Ногин оторвался от чтения и взглянул на него с любопытством.
— Боже мой, какой у вас сегодня торжественный вид, — сказал он весело. — Вы уж не на свадьбу ли собрались? Если на свадьбу, так за мое здоровье не забудьте выпить. И мне притащите чего-нибудь. Я за ваше выпью.
Халдей Халдеевич смахивал с сюртука пушинки.
— Иду стариков мирить, мирить стариков, — объяснил он шепотом и вдруг сморщился, затрясся от мелкого, беззвучного смеха. — Иду Степана с женой мирить. Ведь он же себе места не находит. Скучает без жены. Скучает.
И он ушел. Час спустя он вернулся растерянный, расстроенный, мрачный.
Пригласив брата в свою комнату, он усадил его напротив себя (Ложкин, не усидев, тут же вскочил и взволнованно пробежался по комнате) и сказал ему торопливо:
— Видишь ли… Нужно проведать ее, Степан. Ты проведай ее. Я сказал ей, что ты придешь. Она была очень рада.
И когда Ложкин, надев дрожащими руками шубу и шапку, сбежал по лестнице, Халдей вернулся к себе. Он запер дверь своей комнаты и долго ходил, спотыкаясь, отрывисто бормоча что-то, с детским отчаяньем всплескивая маленькими руками.
8
Когда Мальвина Эдуардовна уверилась в том, что муж ее пропал без вести и нет ни малейшей надежды на его возвращение, она не впала в отчаянье, не стала надоедать родным и знакомым сетованиями на свою судьбу.
Жену профессора Блябликова, явившуюся к ней с соболезнованиями, она приняла более чем сдержанно, почти сухо.
— Степан Степанович уехал отдохнуть, — объявила она, поджав губы. — В непродолжительном времени он возвратится.
То же самое сказала она и студентам, которые пришли к Ложкину сдавать зачеты.
— В непродолжительном времени профессор возвратится.
Все в доме шло так, как будто Степан Степанович и точно уехал отдохнуть.

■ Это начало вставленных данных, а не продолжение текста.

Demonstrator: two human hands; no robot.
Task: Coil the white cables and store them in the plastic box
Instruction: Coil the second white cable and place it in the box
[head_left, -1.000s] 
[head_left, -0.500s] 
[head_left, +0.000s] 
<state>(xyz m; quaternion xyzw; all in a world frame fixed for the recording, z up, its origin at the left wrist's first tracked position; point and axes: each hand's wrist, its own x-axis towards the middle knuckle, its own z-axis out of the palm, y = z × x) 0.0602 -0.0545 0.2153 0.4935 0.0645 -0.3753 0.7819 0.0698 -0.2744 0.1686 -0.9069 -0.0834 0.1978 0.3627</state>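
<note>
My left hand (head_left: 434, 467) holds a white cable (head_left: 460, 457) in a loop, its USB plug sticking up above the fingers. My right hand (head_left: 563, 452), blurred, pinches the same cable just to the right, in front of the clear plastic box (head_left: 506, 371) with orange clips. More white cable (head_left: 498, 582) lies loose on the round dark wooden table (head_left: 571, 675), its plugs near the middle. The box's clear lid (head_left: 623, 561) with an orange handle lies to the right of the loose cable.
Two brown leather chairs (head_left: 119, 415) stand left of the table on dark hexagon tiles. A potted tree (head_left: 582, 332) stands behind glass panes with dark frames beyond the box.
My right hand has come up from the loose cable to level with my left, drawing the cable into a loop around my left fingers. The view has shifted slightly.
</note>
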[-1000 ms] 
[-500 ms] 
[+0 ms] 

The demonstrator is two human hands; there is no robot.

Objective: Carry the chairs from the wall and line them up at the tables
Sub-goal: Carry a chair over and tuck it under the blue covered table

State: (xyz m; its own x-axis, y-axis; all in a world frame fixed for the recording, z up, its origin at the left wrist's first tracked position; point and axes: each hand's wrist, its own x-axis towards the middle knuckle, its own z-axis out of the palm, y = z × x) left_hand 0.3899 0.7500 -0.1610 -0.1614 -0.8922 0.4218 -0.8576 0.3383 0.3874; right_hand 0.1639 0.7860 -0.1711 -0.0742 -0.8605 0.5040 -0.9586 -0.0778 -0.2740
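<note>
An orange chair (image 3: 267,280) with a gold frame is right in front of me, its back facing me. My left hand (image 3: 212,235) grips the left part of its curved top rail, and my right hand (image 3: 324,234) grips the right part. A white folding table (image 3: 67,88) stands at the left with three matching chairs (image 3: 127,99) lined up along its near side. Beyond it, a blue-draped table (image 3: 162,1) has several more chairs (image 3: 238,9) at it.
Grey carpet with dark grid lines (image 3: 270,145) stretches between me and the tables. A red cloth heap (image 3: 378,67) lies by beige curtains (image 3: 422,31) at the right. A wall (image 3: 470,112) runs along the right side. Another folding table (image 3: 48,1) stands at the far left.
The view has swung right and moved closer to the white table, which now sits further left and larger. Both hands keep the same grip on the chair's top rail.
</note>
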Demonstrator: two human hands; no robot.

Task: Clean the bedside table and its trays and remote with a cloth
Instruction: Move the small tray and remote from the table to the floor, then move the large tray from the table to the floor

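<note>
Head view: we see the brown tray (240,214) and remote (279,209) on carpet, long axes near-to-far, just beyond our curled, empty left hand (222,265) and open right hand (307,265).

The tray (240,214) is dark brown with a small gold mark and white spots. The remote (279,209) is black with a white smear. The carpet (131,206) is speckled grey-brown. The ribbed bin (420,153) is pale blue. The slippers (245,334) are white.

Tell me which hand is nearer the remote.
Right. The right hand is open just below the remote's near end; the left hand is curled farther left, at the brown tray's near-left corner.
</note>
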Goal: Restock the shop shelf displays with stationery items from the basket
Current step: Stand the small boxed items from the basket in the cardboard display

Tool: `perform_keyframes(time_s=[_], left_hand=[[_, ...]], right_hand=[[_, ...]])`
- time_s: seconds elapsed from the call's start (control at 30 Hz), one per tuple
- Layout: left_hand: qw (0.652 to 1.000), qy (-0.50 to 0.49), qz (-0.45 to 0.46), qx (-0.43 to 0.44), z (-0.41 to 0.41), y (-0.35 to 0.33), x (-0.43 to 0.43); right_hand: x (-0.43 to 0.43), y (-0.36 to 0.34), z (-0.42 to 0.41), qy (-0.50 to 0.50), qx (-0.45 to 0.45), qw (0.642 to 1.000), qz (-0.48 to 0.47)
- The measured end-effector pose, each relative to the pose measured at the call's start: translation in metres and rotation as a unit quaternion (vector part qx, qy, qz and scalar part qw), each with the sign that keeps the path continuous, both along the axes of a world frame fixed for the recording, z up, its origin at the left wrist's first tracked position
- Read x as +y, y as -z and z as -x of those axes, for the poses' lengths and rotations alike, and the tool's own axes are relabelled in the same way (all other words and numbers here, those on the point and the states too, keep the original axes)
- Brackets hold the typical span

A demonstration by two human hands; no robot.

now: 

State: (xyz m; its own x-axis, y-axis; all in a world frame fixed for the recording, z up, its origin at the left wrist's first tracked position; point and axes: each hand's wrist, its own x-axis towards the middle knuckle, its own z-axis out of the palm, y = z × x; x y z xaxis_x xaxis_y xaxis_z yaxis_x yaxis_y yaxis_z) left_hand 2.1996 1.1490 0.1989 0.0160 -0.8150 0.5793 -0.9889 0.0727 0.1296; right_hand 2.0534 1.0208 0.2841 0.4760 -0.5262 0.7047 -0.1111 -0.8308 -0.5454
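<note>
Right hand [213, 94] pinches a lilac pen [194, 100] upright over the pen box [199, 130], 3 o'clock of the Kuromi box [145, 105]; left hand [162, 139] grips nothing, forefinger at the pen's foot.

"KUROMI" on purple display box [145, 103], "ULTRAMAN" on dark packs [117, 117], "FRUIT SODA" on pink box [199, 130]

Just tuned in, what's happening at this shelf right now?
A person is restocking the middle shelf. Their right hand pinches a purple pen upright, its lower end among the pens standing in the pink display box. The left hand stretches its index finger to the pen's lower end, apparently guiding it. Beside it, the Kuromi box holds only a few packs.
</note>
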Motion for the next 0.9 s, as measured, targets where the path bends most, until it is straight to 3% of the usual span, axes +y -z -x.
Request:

Его прибор ежедневно ставился на стол к обеду. По вечерам прислуга оставляла на его ночном столике стакан с кипяченой водой, который он имел обыкновение выпивать перед сном.
И все-таки Мальвина Эдуардовна затосковала. Бессонница ее одолела — она почти перестала спать.
Тихо лежала она и все прислушивалась к чему-то, — быть может, к стуку двери внизу, у подъезда.
Сперва она боролась с бессонницей — поздно ложилась, гуляла перед сном, пила на ночь какую-то маковую настойку.
Все было напрасно.
Однажды она зашла в кабинет мужа. Множество книг, которые она теперь как бы увидела впервые, стояло на полках, рукописи были сложены в неровные стопочки на краю стола — и пыль лежала на них робким, нетронутым слоем. Она переложила рукописи, вытерла пыль и с тех пор уже не пускала прислугу в кабинет, убирала сама.